Repeating this exercise for the full array of simulated sample lengths:
The RMSE of the parameter set declines as the sample length increases, in line with the notion of consistency of the estimator. The results here suggest the critique that the Smets-Wouters model cannot succeed, even when estimating it on simulated data generated from itself, is not justified. I cannot explain exactly why I am getting such different results, which is rather unsatisfying, but if I had to guess I would ascribe it to the Dynare vs R differences. Personally, I am inclined to trust the results generated in Dynare for the reasons previously stated. It should be noted that Joshua Brault also conducted a very similar exercise to what I have described here, and found very similar results.

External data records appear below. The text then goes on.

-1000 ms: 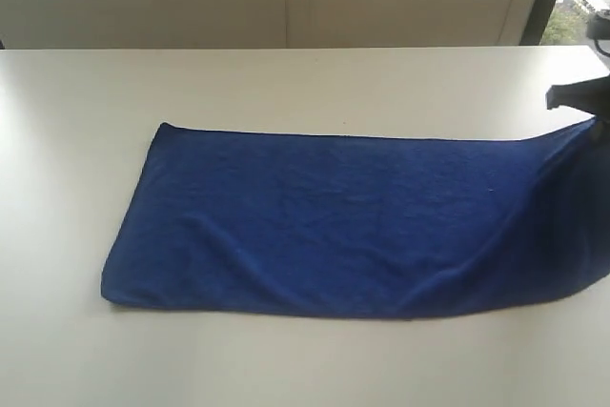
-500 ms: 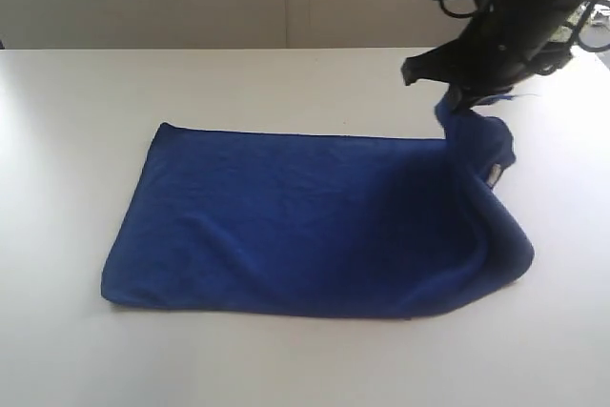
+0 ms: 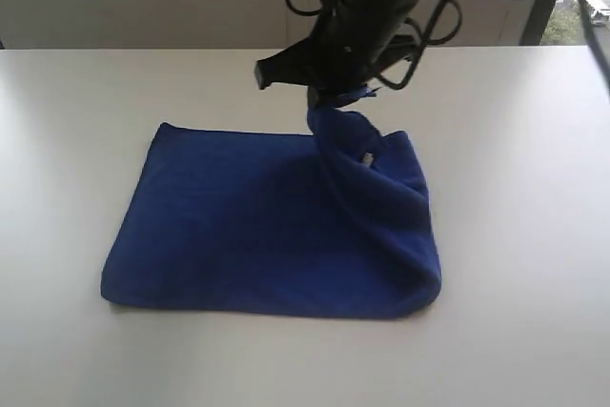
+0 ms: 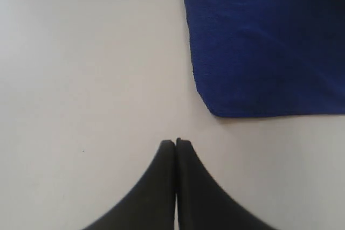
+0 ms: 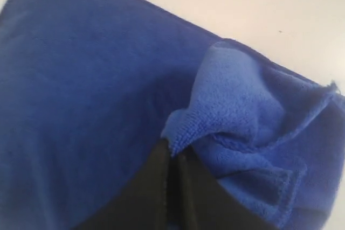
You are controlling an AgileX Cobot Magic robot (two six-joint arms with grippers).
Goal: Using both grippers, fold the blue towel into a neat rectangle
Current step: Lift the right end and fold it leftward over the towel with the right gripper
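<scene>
Exterior view: you have carried the right claw (image 3: 334, 97) from the far right of the scene to above the middle. It has drawn one corner of the blue towel (image 3: 248, 226) along with it. Its jaws are clenched on that corner, which hangs directly beneath it. The white tag (image 3: 366, 158) shows just below the grip. The end of the towel behind the claw has rolled over onto the flat part, so the towel covers less of the table (image 3: 76, 92) than it did a second ago. My judgement is that the crosswise fold is under way but not finished. The carried edge is short of the far edge ahead of the claw. With only one corner lifted, the fold line runs slanted, so expect a skewed rectangle unless you correct it.

Left wrist view: the left claw (image 4: 176, 143) is clenched on nothing and sits over bare table. A rounded corner of the blue towel (image 4: 269, 41) lies beyond its tips, apart from them.

Right wrist view: the right claw (image 5: 172, 157) pinches a bunched fold of the blue towel (image 5: 81, 79). A stitched hem lies just beside the grip, and the flat layer spreads underneath.

Count: one towel, one tag, one table and two claws. Only the right claw appears in the exterior view.
</scene>
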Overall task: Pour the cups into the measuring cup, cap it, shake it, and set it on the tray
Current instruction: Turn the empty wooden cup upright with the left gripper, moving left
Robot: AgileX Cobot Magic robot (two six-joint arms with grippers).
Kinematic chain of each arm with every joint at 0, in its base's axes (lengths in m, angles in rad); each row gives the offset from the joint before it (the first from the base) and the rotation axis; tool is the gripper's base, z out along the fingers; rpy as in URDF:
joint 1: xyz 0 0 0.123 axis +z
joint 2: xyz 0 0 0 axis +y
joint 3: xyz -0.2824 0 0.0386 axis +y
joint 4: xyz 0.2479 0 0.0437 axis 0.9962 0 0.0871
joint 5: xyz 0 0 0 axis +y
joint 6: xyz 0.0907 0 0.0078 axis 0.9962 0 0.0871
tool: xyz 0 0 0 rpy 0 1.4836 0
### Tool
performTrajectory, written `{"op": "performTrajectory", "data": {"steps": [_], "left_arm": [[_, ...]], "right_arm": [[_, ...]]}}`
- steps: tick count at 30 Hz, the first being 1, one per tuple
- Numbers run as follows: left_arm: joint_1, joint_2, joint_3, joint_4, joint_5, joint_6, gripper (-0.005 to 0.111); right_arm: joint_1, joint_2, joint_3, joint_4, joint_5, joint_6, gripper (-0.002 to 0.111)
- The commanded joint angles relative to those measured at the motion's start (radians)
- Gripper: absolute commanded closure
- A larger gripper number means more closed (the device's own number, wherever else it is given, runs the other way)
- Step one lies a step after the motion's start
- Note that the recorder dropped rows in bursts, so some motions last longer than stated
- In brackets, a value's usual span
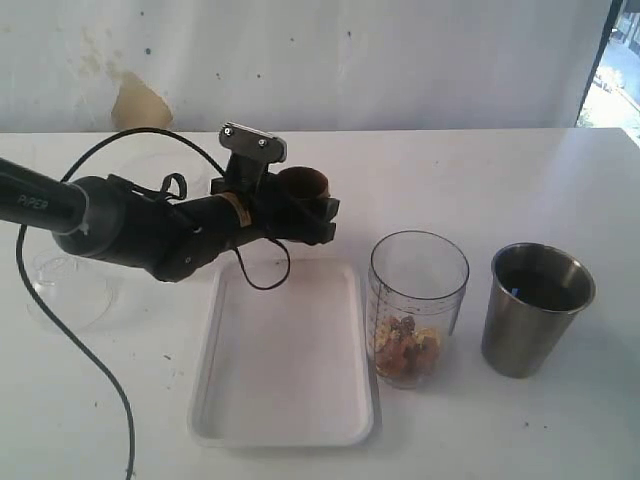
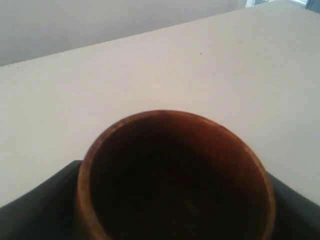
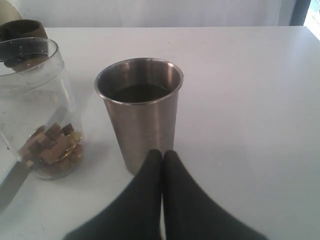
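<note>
My left gripper (image 1: 312, 207) is shut on the brown wooden cup (image 1: 303, 183), holding it in the air over the far edge of the white tray (image 1: 285, 350). The cup (image 2: 175, 175) fills the left wrist view, and its inside is too dark to read. To the right of the tray stands the clear measuring cup (image 1: 417, 305), uncapped, with brown pieces at its bottom (image 3: 50, 147). Further right is the steel tumbler (image 1: 535, 305) with something dark inside (image 3: 140, 92). My right gripper (image 3: 162, 155) is shut and empty, just short of the tumbler's near side.
A clear round plastic piece (image 1: 70, 285) lies on the white table under my left arm. A black cable (image 1: 95, 375) trails from that arm to the front edge. A pale wall runs along the back of the table.
</note>
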Motion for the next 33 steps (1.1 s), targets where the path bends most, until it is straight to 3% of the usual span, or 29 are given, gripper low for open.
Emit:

The second point MS make is that relabelling variables used to estimate the model as one another can lead to a better fit. I am less sure what to make of this criticism. A point worth making is that, as is well known, many macroeconomic variables display very high levels of correlation with each other, and as a result, this could attenuate the impact of swapping variables around on parameter estimates. An additional point made eloquently by Otilia Boldea on Twitter is that these variable swaps produce a model that is deliberately misspecified and consequently you are estimating the wrong likelihood. Ultimately this means that this exercise is not informative about any particular deficiency of the model and is purely a statistical exercise.

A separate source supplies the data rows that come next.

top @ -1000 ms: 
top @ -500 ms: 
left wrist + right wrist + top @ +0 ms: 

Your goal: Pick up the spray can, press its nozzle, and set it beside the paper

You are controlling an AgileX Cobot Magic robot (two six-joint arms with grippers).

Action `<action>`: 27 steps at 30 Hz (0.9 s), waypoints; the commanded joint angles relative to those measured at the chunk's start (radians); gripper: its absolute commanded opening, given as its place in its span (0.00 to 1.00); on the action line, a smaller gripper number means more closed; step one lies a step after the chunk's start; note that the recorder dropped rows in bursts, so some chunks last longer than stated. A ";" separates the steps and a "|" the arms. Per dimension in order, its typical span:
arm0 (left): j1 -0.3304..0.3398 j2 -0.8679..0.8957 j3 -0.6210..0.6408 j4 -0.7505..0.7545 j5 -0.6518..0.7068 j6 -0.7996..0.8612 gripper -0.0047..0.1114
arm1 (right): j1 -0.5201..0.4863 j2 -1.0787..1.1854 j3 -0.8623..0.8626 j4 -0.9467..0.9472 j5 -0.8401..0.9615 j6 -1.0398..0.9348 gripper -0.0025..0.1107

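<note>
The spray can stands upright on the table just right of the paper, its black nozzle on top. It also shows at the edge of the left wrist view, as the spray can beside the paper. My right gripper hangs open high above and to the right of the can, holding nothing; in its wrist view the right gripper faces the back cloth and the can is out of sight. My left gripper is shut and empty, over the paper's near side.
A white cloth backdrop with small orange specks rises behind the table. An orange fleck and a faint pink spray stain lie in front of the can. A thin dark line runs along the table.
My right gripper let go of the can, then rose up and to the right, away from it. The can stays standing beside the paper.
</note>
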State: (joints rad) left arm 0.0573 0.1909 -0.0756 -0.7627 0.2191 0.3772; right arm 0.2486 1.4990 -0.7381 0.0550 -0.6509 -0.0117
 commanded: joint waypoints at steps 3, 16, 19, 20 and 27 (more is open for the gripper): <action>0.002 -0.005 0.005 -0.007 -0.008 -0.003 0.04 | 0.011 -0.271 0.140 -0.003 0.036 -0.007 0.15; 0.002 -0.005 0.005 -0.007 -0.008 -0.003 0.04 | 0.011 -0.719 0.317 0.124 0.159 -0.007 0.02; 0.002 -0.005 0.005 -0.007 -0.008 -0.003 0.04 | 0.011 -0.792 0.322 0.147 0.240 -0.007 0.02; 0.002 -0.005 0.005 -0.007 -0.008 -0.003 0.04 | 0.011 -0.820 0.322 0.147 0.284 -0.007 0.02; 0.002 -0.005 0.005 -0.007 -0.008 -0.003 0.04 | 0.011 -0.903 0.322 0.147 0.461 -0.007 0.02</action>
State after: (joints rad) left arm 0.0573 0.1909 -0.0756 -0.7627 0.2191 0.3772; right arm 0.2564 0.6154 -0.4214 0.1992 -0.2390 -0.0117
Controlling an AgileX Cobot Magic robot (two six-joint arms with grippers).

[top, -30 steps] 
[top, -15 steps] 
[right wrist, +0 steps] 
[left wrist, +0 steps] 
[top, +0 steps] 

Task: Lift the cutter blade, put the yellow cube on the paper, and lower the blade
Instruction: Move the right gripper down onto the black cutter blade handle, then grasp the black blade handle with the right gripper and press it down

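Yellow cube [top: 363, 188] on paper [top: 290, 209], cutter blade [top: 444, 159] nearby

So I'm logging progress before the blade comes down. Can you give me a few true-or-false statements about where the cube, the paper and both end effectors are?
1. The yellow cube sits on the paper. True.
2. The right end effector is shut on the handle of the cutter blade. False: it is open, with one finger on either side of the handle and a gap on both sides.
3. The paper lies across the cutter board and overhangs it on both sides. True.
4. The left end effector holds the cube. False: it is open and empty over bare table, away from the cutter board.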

I typically welcome critiques of the macro paradigm, including those that do not come from insiders but rather from another discipline as is the case here. My view is that this is an important mechanism by which things improve. A good example of this came during the pandemic, with epidemiological models naturally receiving a lot of scrutiny which revealed some pressing issues beneath the hood. However, this particular line of criticism made here by Macdonald and Shalizi seems to be overstated at best. It is certainly not accurate to say that the Smets-Wouters model cannot recover the true parameters even when it serves as the data-generating process, and the variable-swapping critique may not be as damning as the authors make out. To clarify for the avoidance of doubt, I am by no means saying that DSGE estimation has no issues at all. Indeed, identification is a serious issue in practice but this is something macroeconomists are well aware of and take steps to test for and address. Further, model misspecification is definitely a problem. Den Haan and Drechsel (2021) find that the Smets-Wouters model suffers from this issue and provides some correctives.

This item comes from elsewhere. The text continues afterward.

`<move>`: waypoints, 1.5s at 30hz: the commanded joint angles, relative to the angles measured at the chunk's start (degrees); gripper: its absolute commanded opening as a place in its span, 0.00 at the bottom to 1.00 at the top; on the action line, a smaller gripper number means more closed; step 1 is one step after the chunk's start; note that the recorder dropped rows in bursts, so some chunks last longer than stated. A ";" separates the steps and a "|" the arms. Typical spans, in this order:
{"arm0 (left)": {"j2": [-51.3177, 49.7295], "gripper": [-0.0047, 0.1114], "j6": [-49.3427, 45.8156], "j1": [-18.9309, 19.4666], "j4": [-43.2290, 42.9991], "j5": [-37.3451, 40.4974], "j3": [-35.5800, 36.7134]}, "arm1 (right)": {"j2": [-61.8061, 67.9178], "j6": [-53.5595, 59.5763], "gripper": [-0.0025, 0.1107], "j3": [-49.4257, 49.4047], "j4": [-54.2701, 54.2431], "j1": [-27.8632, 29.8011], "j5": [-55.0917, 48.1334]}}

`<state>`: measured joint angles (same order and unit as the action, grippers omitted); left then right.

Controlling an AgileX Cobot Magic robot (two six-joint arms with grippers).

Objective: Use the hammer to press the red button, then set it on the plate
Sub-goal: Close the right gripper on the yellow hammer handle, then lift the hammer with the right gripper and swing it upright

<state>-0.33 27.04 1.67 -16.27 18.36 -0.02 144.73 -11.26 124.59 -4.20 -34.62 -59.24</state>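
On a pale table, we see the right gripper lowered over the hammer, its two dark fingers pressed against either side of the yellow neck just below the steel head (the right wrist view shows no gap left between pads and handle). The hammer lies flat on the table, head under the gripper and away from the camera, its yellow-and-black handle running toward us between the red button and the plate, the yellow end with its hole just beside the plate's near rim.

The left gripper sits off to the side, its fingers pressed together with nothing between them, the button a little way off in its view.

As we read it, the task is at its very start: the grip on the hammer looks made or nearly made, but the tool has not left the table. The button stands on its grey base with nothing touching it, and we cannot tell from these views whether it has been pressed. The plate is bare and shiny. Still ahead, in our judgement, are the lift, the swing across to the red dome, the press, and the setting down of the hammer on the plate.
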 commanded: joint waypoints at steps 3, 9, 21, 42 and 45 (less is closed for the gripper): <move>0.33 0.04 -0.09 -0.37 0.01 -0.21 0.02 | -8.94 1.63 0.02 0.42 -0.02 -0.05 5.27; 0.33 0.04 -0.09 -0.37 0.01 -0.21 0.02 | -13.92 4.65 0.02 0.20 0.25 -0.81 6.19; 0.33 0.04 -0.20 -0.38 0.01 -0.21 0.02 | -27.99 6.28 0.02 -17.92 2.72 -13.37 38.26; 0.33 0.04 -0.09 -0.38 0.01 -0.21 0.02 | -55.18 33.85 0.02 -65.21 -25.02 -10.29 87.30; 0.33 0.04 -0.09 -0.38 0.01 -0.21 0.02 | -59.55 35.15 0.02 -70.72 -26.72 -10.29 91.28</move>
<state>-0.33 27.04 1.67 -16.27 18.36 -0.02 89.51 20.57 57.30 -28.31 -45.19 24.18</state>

Interdisciplinary critiques are ultimately a double-edged sword. On the one hand, a fresh perspective on an entrenched status quo is undoubtedly useful and should be welcomed. On the other, one cannot expect someone unfamiliar with a field to know all of the relevant literature, and as a result, it is unsurprising that some established wisdom gets missed in the process. Unfortunately, Macdonald and Shalizi’s critique of DSGE estimation seems to feature a good deal of the latter at the expense of the former.
From Shalizi’s blog post: “But "let's try out the estimator on simulation output" is, or ought to be, an utterly standard diagnostic, and it too seems to be lacking, despite the immense controversial literature about DSGEs“.